> [Assignment]
Give back the full data character for character.

> [Input data]
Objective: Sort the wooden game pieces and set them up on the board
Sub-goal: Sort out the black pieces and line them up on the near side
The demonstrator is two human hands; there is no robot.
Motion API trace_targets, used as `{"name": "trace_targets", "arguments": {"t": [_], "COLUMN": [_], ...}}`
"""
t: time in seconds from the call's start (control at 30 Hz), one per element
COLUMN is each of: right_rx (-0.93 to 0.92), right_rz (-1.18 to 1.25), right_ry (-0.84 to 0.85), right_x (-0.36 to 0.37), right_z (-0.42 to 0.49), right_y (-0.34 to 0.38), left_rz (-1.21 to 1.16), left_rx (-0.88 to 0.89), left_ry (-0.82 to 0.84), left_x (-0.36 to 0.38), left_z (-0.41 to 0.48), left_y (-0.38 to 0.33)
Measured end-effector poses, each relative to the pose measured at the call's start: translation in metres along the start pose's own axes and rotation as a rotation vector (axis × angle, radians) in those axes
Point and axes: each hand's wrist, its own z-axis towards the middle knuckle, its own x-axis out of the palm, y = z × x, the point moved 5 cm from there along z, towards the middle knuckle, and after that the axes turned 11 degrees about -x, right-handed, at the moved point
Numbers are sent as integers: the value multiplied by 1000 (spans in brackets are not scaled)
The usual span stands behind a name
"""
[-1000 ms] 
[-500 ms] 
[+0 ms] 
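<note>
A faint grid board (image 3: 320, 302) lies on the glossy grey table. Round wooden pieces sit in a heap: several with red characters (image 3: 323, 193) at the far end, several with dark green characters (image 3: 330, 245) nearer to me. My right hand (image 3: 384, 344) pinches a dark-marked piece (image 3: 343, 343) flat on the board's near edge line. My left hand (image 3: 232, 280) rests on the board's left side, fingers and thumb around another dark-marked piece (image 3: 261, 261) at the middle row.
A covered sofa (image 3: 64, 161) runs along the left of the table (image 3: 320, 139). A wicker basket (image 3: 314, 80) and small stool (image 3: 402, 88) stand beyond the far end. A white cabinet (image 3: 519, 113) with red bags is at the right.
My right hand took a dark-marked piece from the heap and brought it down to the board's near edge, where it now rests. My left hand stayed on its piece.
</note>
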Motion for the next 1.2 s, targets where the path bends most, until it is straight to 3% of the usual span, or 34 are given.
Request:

> [Solution to this problem]
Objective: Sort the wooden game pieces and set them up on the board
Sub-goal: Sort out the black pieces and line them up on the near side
The demonstrator is two human hands; there is no robot.
Motion API trace_targets, used as `{"name": "trace_targets", "arguments": {"t": [_], "COLUMN": [_], ...}}`
"""
t: time in seconds from the call's start (control at 30 Hz), one per element
COLUMN is each of: right_rx (-0.93 to 0.92), right_rz (-1.18 to 1.25), right_ry (-0.84 to 0.85), right_x (-0.36 to 0.37), right_z (-0.42 to 0.49), right_y (-0.34 to 0.38), left_rz (-1.21 to 1.16), left_rx (-0.88 to 0.89), left_ry (-0.82 to 0.84), left_x (-0.36 to 0.38), left_z (-0.41 to 0.48), left_y (-0.38 to 0.33)
Measured end-effector poses, each relative to the pose measured at the call's start: translation in metres along the start pose's own axes and rotation as a rotation vector (axis × angle, radians) in those axes
Point and axes: each hand's wrist, its own z-axis towards the middle knuckle, its own x-axis out of the palm, y = z × x, the point moved 5 cm from there along z, towards the middle knuckle, and after that the axes turned 11 degrees about -x, right-handed, at the moved point
Numbers are sent as integers: the value multiplied by 1000 (spans in brackets are not scaled)
The usual span stands behind a name
"""
[-1000 ms] 
[-500 ms] 
[+0 ms] 
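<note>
A faint grid board (image 3: 320, 302) lies on the glossy grey table. Round wooden pieces sit in a heap: several with red characters (image 3: 323, 193) at the far end, several with dark green characters (image 3: 330, 245) nearer to me. My right hand (image 3: 384, 344) pinches a dark-marked piece (image 3: 343, 343) flat on the board's near edge line. My left hand (image 3: 232, 280) rests on the board's left side, fingers and thumb around another dark-marked piece (image 3: 261, 261) at the middle row.
A covered sofa (image 3: 64, 161) runs along the left of the table (image 3: 320, 139). A wicker basket (image 3: 314, 80) and small stool (image 3: 402, 88) stand beyond the far end. A white cabinet (image 3: 519, 113) with red bags is at the right.
My right hand took a dark-marked piece from the heap and brought it down to the board's near edge, where it now rests. My left hand stayed on its piece.
</note>
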Motion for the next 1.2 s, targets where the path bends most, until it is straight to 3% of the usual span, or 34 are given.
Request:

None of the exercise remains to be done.